Erdoğan içinse zaman aleyhe işliyor. ABD ya da Rusya’dan birini ikna edip bir an önce fethe çıkmalı ve “Suriye Fatihi” sıfatını ele geçirmeli; üstelik bunu en az zayiatla yapmalı. Onlara rağmen yapılacak bir operasyonun sonuçları öngörülemez, üstelik seçim öncesi büyük riskler taşır.
Erdoğan’ın masasında mutlaka konuşuluyordur, “YPG, ABD’den ya da Rusya’dan birinin kısmen bile olsa desteğini arkasına alıp bir direniş savaşını tercih ederse” nasıl sonuçlarla karşılaşırız? Ne de olsa bu müdahalenin sonuçları asıl olarak iç siyasete yani seçim sürecine tahvil edilecek[1]. Suriye’deki Kürt halkının büyük kayıplar vermesinin yaratacağı sonuç açıktır; bu, ulusal birlik yaparak Kürt illerinde seçime giren HDP’nin oy patlaması yapmasına neden olur. TSK’nin büyük kayıplar vermesi ise başta İyi Parti ve CHP’nin eline kullanabileceği büyük bir malzeme verir. Erdoğan’ın şimdiye kadar çizdiği profille bunları göze alması elbette mümkün çünkü hedefte yerel yönetimleri kazanmak var[2]. Ancak bu süreçte göze alamayacağı bir şey var: “Ayarsız Trump” ile karşı karşıya gelmek. Çünkü Trump’ın Allahı var mı bilinmez ama doları olduğu kesin! Seçim öncesi fırlayacak döviz kurlarının ne tür ekonomik, sosyal ve seçimsel sonuçlar doğuracağını en iyi Erdoğan biliyordur herhalde[3].

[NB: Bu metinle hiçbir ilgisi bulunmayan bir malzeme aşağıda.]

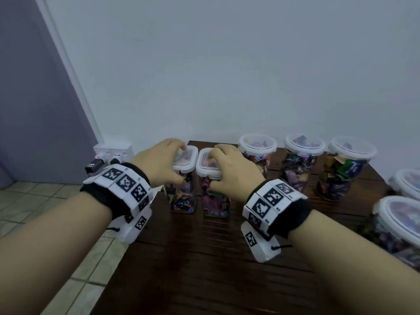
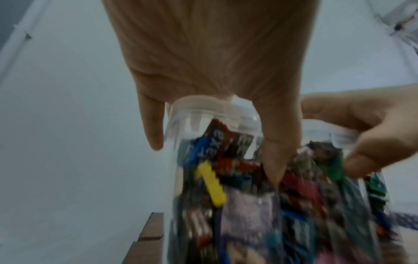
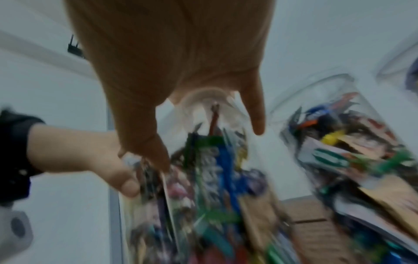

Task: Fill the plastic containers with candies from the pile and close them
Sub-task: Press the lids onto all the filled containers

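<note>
Two hands [image 1: 156,162] [image 1: 231,171] grip two of seven containers [image 1: 185,178].

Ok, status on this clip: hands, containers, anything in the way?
Left hand grips left square container at its lid. Right hand grips the one beside it. Both lidded, full of candies. Nothing in the way.

Containers [image 1: 181,196] clear, white lids [image 1: 258,145]; candies [image 1: 336,176] multicoloured; table [image 1: 204,269] dark brown; wristbands [image 1: 127,185] black-white checkered.

Candies [image 3: 217,178] smeared by blur (both wrist views), right-edge container [image 1: 404,226] cropped, fingertips hidden behind lids
</note>
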The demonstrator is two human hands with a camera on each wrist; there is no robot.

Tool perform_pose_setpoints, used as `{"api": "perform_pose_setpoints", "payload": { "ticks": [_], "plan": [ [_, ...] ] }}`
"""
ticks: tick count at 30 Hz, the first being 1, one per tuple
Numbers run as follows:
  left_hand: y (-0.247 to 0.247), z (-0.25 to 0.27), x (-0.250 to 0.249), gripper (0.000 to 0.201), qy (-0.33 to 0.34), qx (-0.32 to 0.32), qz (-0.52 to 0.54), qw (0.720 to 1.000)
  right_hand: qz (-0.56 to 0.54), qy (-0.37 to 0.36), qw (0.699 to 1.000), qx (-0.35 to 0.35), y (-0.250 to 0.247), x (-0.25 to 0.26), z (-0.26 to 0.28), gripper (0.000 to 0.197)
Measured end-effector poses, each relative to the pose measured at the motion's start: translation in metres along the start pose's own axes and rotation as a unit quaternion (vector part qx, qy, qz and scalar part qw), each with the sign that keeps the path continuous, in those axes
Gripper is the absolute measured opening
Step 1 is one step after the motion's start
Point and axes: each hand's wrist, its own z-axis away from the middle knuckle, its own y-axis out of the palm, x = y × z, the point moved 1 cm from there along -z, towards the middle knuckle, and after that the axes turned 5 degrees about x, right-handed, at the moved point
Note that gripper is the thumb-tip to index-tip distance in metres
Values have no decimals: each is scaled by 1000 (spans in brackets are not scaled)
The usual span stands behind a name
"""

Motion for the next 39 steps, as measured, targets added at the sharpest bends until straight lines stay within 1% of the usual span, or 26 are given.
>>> {"api": "perform_pose_setpoints", "payload": {
  "ticks": [3,5,7,10,13,15,19,23,26,31,32,35,37,39],
  "plan": [
    [-11,-12,0,90,-1,75,0,997,1,17,996,88,-16,5,-13,57],
    [-19,-20,-1,100,-1,120,-28,992,24,28,989,141,-26,6,-24,63],
    [-23,-28,-2,108,2,152,-70,986,40,35,983,176,-32,6,-34,68],
    [-27,-40,-3,110,-3,173,-128,977,57,31,975,212,-37,7,-48,71],
    [-32,-49,-2,106,-5,168,-151,974,57,31,969,237,-42,4,-62,71],
    [-38,-57,2,103,-10,155,-155,976,55,33,970,233,-48,-1,-71,71],
    [-56,-80,13,100,-24,109,-158,981,66,26,981,183,-61,-11,-98,73],
    [-62,-111,21,101,-48,71,-142,986,97,19,988,114,-57,-25,-133,64],
    [-53,-138,22,100,-48,61,-129,989,107,29,989,93,-49,-36,-154,58],
    [-29,-178,24,98,-33,40,-92,994,106,62,989,87,-33,-52,-180,49],
    [-26,-185,25,97,-29,38,-79,996,101,70,989,87,-30,-55,-183,45],
    [-23,-199,27,91,-13,34,-51,998,82,63,991,81,-29,-57,-188,23],
    [-23,-202,27,87,1,33,-60,998,68,66,990,101,-37,-52,-187,17],
    [-22,-201,27,84,6,35,-95,995,66,77,985,140,-44,-46,-188,10]
  ]
}}
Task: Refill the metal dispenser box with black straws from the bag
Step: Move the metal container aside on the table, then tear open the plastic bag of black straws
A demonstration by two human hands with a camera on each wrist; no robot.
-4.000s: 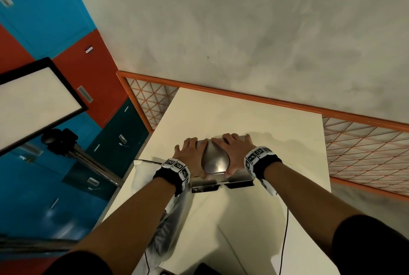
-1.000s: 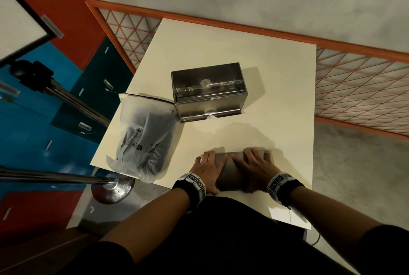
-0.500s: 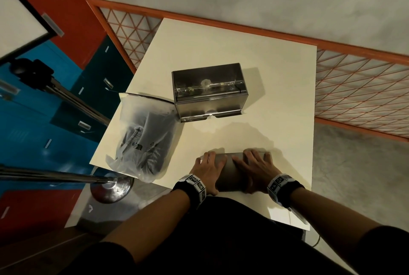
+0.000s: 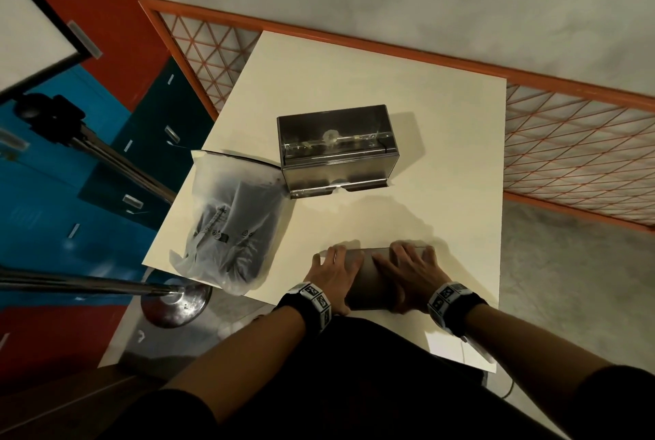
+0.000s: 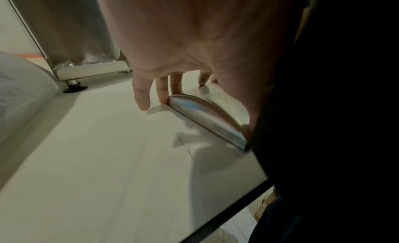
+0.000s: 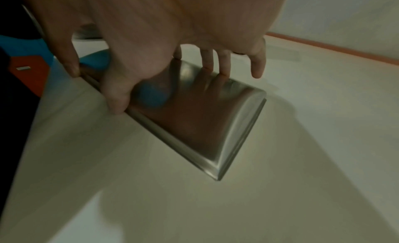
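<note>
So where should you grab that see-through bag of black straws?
Probably at the translucent plastic bag's flat open end, the far end beside the metal dispenser box, reaching over from its left. The straws bulge lower down; that top edge is thin enough to pinch.

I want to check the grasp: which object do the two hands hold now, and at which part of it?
The curved metal lid: left hand on its left end, right hand on its right part, thumb on the near edge.
</note>
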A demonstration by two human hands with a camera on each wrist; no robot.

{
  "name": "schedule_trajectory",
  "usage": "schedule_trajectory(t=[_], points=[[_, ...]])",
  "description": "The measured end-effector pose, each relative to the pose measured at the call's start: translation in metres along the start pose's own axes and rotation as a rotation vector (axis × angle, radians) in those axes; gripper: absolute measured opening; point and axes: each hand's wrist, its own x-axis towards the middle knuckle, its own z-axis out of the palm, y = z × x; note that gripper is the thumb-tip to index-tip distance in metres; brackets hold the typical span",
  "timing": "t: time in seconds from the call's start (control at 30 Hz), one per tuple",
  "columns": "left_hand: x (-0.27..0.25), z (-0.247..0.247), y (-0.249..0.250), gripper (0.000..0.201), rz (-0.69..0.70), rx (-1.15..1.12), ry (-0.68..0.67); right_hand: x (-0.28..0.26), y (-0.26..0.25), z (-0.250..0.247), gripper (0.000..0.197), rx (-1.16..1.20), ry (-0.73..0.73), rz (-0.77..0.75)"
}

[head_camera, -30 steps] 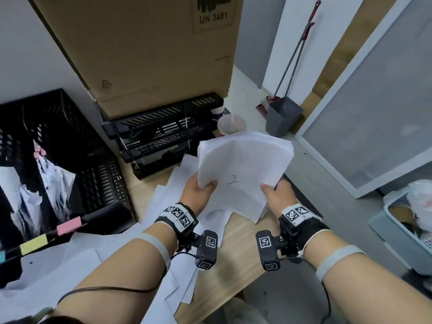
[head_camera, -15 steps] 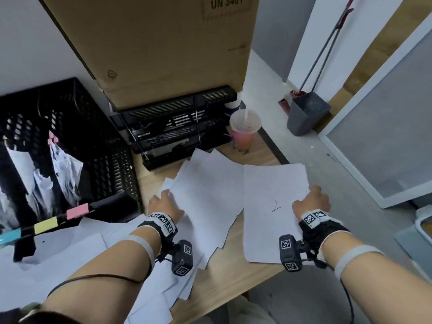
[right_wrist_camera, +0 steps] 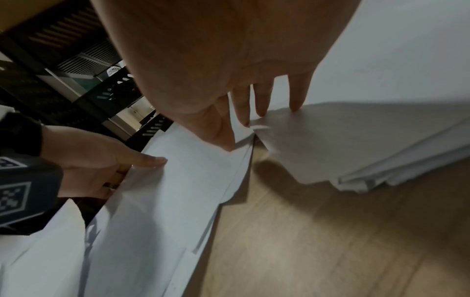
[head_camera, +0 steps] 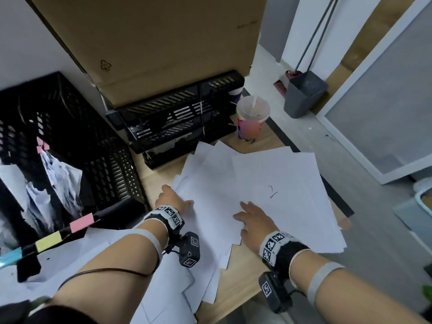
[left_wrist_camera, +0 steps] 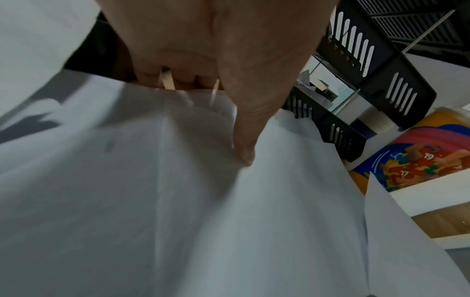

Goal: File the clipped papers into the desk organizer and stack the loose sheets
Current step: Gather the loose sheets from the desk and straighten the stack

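A neat stack of white sheets [head_camera: 287, 197], its top page marked "2", lies on the wooden desk [head_camera: 236, 284]. My right hand [head_camera: 253, 218] rests open on its near left corner, fingers [right_wrist_camera: 296, 96] straight, thumb on the neighbouring pile. That fanned pile of loose sheets [head_camera: 210, 183] lies to the left. My left hand [head_camera: 174, 199] grips its left edge, thumb [left_wrist_camera: 241, 140] on top and fingers under. The black desk organizer [head_camera: 105, 160] at the left holds clipped papers [head_camera: 58, 174] with a pink clip.
A black letter tray [head_camera: 182, 122] stands behind the papers under a large cardboard box [head_camera: 152, 43]. A lidded drink cup [head_camera: 251, 122] stands by the desk's far right edge. More sheets [head_camera: 70, 260] lie at the near left. Beyond the desk edge a dustpan [head_camera: 304, 94] stands on the floor.
The stack, held up in both hands a second ago, now lies on the desk. My right hand has slid from its right edge to its near left corner. My left hand stays on the loose pile.
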Motion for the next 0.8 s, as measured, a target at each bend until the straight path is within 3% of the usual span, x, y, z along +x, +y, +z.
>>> schedule_trajectory(t=[0.13, 0.23, 0.37, 0.53, 0.6, 0.73, 0.8], points=[[0.006, -0.006, 0.003, 0.045, 0.160, 0.000, -0.111, -0.003, 0.002, 0.000, 0.057, 0.032, 0.094, 0.048], [0.006, -0.010, 0.002, 0.021, 0.199, -0.182, -0.177, -0.006, 0.008, -0.002, 0.063, 0.025, 0.183, 0.155], [0.006, -0.031, 0.004, 0.032, 0.245, -0.304, -0.045, -0.013, 0.014, -0.006, 0.070, -0.008, 0.202, 0.275], [-0.005, -0.068, -0.006, 0.031, 0.438, -0.541, 0.051, -0.013, 0.000, -0.023, 0.062, 0.019, 0.192, 0.299], [-0.015, -0.081, -0.011, 0.032, 0.514, -0.598, 0.071, -0.006, -0.018, -0.044, 0.066, 0.246, 0.217, 0.290], [-0.037, -0.107, -0.017, 0.041, 0.573, -0.784, 0.089, 0.012, -0.044, -0.091, 0.093, 0.737, 0.239, 0.159], [-0.049, -0.119, -0.016, 0.041, 0.595, -0.888, 0.088, 0.010, -0.065, -0.117, 0.062, 0.800, 0.313, 0.069]])
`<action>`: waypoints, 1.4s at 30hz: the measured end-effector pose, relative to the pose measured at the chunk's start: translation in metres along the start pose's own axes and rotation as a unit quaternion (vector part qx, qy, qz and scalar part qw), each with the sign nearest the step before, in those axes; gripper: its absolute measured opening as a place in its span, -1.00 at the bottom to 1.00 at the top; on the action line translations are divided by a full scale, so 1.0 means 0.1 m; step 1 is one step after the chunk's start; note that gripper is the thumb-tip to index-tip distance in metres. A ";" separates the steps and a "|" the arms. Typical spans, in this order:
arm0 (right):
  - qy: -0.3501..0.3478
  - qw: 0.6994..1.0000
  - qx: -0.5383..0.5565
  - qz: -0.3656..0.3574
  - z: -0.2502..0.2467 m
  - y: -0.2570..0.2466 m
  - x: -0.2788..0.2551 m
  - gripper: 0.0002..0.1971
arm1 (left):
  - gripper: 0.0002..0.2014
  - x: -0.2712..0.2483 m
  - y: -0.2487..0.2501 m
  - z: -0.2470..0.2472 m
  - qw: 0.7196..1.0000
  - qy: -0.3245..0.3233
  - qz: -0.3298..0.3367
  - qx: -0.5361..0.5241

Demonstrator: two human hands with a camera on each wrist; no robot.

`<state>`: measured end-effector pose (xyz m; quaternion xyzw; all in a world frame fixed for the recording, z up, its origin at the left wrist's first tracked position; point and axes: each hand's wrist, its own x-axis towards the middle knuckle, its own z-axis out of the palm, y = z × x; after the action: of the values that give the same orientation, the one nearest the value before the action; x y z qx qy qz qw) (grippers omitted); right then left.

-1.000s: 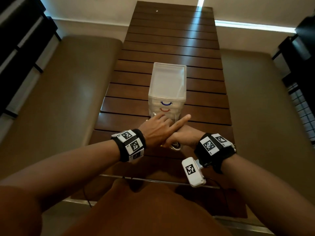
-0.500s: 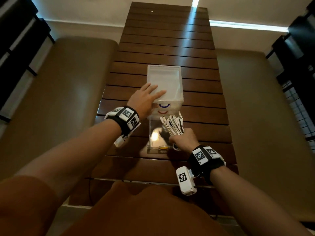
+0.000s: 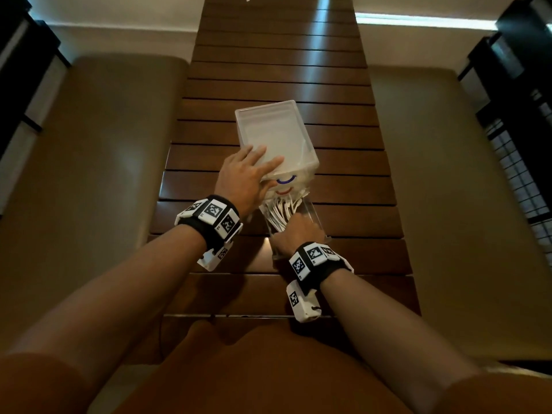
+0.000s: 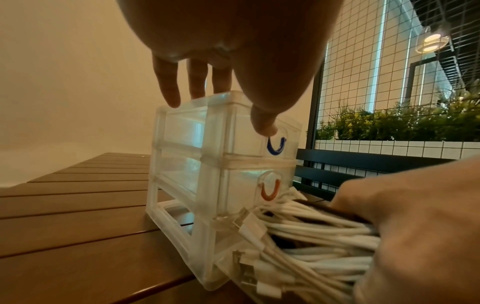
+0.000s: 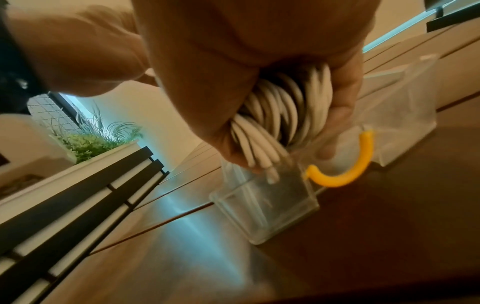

Erdoğan’ın bu planları karşısında oluşturulacak politikanın ayakları bellidir. İlk olarak adı ne konursa konsun, bu dönem savaşı hedefleyen bir tercih sadece ve sadece seçim kazanmaya dönük kirli bir tezgahtır. Bu gerçeğin en güçlü bir biçimde seslendirilmesi, savaştan yana olanların gerçek yüzlerini açığa çıkarmakta etkili olacaktır. İkinci olarak; Suriye’deki Kürt halkına karşı yeni cephelerin açılması Türkiye için emperyalistlere daha fazla yaslanmak anlamına geleceği gibi, bu savaşta cihatçı çetelerin kullanılması onları siyasal ve sayısal olarak palazlandıracaktır. Bu sonucun hem bu ülkede yaşayan halklara hem de bölge halklarına büyük zarar vereceği şimdiye kadar tekrar ve tekrar kanıtlanmıştır. Ayrıca ekonomik krizin halkın yaşantısını her geçen gün çok daha büyük ölçüde etkilediği bir dönemde kamusal kaynakların savaşa aktarılması, yönetenlerin kimin çıkarını kolladığının açık göstergesidir.
Bunlarla birlikte CHP ve İyi Parti’nin siyasal tercihleri Erdoğan’ı zorlamamakta, aksine ona istediği “oyun alanı”nı sunmaktadır. CHP’nin böyle bir pozisyon almasında, sol toplumsal muhalefetin CHP üzerinde bir baskı gücü oluşturmaması, CHP’nin yönetim kademelerinden az buçuk bile solcu olanların tasfiyesi ve kuşkusuz İyi Parti ile girilen işbirliğinin getirdiği zorunluluklar belirleyici olmaktadır.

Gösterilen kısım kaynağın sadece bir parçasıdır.